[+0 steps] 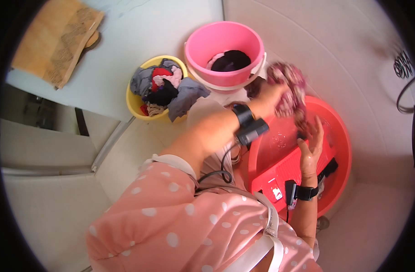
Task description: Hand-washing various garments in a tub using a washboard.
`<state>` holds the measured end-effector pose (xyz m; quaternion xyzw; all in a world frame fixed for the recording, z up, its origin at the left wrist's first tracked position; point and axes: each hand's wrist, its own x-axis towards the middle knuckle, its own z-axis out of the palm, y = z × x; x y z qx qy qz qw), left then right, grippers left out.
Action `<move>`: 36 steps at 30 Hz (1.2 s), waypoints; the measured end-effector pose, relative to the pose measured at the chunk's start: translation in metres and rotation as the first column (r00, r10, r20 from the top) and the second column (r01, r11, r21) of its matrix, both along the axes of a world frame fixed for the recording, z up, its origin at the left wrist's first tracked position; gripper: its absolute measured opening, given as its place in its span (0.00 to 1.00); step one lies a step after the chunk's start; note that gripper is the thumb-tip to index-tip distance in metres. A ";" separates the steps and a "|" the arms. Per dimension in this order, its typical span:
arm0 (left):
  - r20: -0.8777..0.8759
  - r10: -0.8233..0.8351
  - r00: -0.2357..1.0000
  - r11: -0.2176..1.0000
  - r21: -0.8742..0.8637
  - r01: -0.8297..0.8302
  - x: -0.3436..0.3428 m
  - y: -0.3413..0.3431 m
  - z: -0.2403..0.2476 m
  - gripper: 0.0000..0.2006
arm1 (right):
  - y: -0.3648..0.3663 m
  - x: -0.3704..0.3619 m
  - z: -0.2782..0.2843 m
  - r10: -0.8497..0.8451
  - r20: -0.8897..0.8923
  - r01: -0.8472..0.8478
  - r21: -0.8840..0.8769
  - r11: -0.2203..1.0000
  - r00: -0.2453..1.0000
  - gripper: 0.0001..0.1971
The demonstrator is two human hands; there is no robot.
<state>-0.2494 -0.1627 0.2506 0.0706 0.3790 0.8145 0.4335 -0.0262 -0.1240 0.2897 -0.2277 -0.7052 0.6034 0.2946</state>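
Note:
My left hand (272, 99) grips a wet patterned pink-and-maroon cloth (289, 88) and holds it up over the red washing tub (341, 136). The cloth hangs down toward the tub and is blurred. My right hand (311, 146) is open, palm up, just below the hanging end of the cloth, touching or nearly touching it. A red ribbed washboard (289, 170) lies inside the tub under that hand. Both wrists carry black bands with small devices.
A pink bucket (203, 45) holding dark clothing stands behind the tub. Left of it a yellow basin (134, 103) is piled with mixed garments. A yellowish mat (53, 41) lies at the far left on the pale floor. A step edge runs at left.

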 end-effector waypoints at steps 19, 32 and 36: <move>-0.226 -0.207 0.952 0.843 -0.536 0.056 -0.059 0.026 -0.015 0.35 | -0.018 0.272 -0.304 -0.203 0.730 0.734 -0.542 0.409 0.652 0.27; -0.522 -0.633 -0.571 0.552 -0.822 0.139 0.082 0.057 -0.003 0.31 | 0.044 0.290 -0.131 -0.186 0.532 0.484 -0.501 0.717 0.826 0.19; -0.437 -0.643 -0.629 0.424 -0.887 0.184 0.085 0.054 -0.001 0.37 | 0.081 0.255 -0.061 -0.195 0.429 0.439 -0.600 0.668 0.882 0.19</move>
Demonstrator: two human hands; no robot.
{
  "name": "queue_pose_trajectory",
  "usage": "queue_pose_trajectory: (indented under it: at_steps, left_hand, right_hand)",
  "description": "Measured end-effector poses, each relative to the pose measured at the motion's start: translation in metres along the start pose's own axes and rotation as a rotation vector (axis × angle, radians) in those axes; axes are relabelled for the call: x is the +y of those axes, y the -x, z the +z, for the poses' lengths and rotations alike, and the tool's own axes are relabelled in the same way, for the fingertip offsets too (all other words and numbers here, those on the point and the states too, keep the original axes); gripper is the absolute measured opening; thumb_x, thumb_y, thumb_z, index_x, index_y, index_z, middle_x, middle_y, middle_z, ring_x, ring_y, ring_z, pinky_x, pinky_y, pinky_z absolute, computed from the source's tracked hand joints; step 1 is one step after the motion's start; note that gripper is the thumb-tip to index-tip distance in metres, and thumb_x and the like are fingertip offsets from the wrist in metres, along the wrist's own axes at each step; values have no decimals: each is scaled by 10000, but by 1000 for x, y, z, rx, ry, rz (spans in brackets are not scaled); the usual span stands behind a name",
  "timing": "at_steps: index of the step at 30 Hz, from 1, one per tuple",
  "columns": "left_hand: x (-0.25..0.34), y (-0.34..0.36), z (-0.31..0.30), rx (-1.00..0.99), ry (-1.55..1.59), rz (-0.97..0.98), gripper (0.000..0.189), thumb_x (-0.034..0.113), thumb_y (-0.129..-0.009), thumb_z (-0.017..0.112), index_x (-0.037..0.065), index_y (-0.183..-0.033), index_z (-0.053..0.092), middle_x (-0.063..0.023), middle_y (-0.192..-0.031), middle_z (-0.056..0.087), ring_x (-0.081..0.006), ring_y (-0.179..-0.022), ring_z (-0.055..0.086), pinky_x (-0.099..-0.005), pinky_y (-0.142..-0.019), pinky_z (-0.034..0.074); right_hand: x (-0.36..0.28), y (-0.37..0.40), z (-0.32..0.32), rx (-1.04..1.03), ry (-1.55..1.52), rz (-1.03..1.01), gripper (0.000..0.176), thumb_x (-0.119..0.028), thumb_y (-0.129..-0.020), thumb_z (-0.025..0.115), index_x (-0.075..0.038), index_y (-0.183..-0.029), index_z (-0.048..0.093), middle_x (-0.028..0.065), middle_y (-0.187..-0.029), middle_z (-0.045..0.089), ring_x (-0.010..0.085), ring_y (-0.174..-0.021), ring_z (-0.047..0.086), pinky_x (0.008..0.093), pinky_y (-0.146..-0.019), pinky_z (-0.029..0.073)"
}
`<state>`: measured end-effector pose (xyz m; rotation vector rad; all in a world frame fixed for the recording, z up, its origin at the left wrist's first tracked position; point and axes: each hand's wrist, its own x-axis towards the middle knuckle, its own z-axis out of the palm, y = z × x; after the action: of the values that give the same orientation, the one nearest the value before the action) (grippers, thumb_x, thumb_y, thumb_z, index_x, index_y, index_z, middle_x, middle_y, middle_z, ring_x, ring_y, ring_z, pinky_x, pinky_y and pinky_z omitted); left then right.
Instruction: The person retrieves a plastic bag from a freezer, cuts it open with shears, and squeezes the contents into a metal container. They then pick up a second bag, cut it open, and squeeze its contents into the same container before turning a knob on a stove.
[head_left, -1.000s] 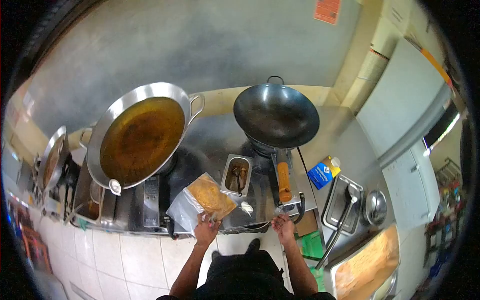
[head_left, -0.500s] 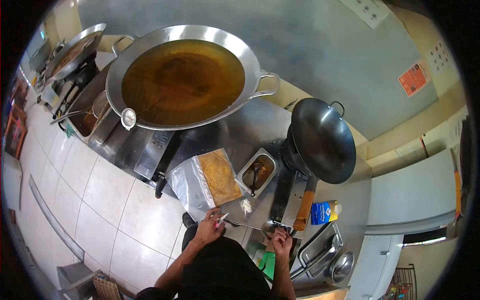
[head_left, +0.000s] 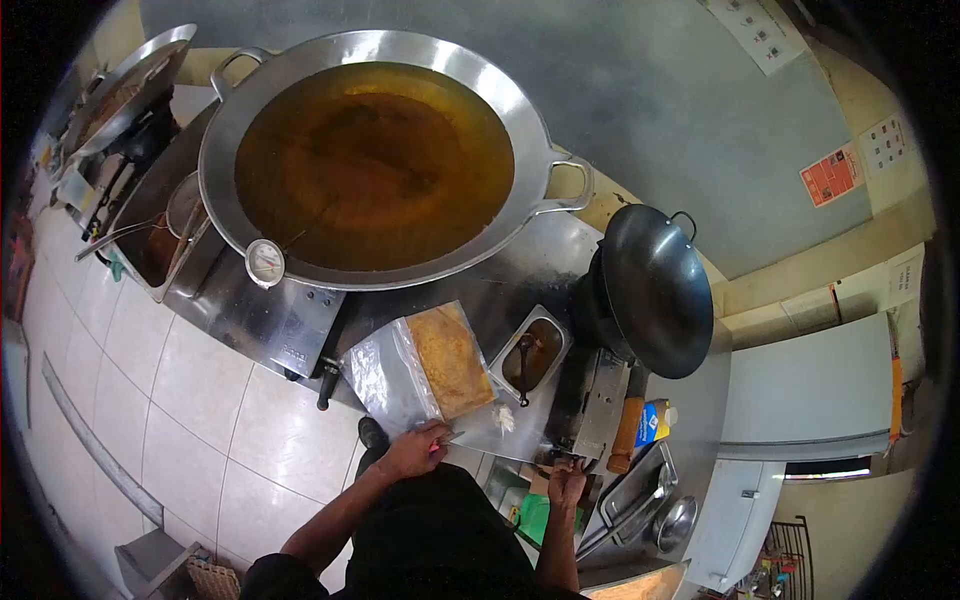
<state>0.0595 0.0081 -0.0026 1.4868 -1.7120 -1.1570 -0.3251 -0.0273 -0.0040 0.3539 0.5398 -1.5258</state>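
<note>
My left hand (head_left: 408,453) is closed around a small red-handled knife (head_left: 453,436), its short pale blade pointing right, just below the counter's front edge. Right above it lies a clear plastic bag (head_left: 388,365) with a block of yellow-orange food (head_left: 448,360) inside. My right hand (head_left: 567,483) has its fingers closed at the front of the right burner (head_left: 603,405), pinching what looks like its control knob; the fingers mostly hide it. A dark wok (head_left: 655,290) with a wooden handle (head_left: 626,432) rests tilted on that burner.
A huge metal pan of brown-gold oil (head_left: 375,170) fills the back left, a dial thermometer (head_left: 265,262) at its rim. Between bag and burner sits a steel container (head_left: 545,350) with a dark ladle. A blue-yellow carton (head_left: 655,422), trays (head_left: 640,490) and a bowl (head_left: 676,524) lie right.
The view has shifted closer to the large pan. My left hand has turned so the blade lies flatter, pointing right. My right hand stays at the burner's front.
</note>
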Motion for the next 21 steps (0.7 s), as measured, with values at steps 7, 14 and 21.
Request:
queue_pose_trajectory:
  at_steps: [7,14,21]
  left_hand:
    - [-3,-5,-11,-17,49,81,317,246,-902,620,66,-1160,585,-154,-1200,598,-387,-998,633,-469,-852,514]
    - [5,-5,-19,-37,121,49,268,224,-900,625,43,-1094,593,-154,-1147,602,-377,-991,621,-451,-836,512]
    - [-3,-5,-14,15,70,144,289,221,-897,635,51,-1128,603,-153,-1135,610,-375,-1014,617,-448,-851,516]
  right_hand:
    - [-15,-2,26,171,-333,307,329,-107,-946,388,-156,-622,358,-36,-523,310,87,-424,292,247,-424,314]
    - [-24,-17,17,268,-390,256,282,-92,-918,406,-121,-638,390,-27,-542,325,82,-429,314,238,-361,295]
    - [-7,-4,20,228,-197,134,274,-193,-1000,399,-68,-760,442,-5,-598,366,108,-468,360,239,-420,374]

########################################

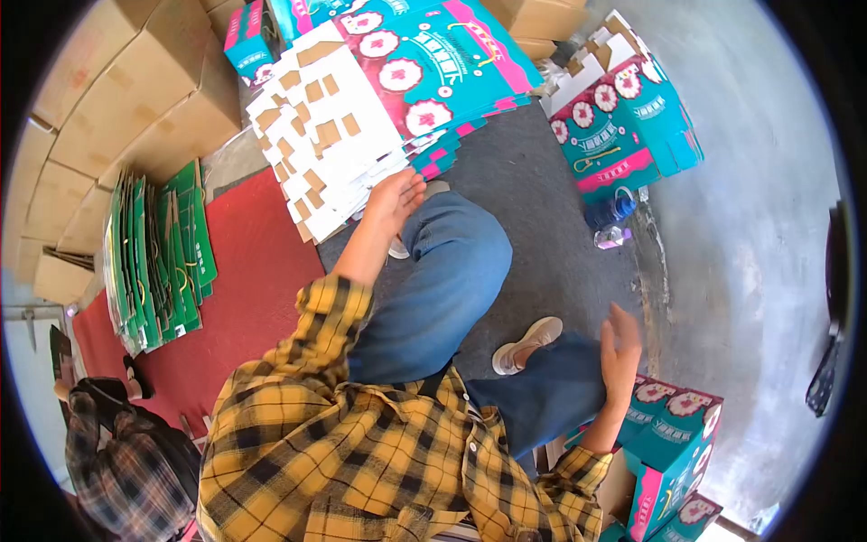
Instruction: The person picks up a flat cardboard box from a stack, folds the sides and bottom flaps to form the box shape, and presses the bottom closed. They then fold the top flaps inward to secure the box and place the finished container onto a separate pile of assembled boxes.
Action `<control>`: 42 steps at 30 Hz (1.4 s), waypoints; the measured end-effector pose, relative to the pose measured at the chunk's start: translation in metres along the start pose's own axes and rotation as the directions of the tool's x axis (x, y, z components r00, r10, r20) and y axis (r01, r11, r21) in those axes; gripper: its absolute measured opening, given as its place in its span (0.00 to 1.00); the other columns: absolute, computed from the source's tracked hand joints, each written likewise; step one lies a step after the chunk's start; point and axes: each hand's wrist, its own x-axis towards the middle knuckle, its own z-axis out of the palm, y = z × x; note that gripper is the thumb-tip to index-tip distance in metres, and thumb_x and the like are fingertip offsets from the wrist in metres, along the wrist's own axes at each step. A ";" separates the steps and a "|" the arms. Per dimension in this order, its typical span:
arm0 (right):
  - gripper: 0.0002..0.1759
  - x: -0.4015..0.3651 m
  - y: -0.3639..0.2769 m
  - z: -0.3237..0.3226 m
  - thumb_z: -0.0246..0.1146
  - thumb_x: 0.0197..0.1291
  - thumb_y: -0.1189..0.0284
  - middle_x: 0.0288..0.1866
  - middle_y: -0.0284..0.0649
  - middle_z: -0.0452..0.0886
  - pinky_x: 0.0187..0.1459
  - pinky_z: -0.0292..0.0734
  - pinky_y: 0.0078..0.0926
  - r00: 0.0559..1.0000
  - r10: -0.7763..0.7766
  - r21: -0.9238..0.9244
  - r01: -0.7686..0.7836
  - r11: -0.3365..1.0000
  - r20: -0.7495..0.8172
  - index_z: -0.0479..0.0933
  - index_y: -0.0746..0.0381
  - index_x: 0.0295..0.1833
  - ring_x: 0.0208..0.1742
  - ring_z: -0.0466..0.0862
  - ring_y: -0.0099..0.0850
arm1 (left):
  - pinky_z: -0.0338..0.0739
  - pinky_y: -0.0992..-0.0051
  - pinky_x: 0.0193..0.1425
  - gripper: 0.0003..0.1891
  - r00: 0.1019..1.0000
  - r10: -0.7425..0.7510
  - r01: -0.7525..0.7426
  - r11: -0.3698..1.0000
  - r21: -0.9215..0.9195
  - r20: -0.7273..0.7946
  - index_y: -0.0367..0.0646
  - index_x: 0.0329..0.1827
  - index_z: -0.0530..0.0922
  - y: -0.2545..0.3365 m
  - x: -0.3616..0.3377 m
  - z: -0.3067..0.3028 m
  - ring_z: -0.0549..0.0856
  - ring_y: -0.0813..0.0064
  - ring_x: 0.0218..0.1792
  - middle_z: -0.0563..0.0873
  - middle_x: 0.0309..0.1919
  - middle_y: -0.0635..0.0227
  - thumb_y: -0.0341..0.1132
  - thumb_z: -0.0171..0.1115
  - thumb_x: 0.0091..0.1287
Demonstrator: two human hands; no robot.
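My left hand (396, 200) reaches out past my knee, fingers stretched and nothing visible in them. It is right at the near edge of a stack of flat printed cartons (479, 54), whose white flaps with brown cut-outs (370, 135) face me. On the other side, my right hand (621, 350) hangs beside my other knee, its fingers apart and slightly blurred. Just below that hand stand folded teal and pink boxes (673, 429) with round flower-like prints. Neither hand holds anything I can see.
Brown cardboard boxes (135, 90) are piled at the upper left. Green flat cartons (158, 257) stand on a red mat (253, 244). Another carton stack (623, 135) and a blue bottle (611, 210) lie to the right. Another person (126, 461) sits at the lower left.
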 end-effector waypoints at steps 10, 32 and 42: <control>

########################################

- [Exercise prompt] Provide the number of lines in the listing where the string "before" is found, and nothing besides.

- [Result for this task] 2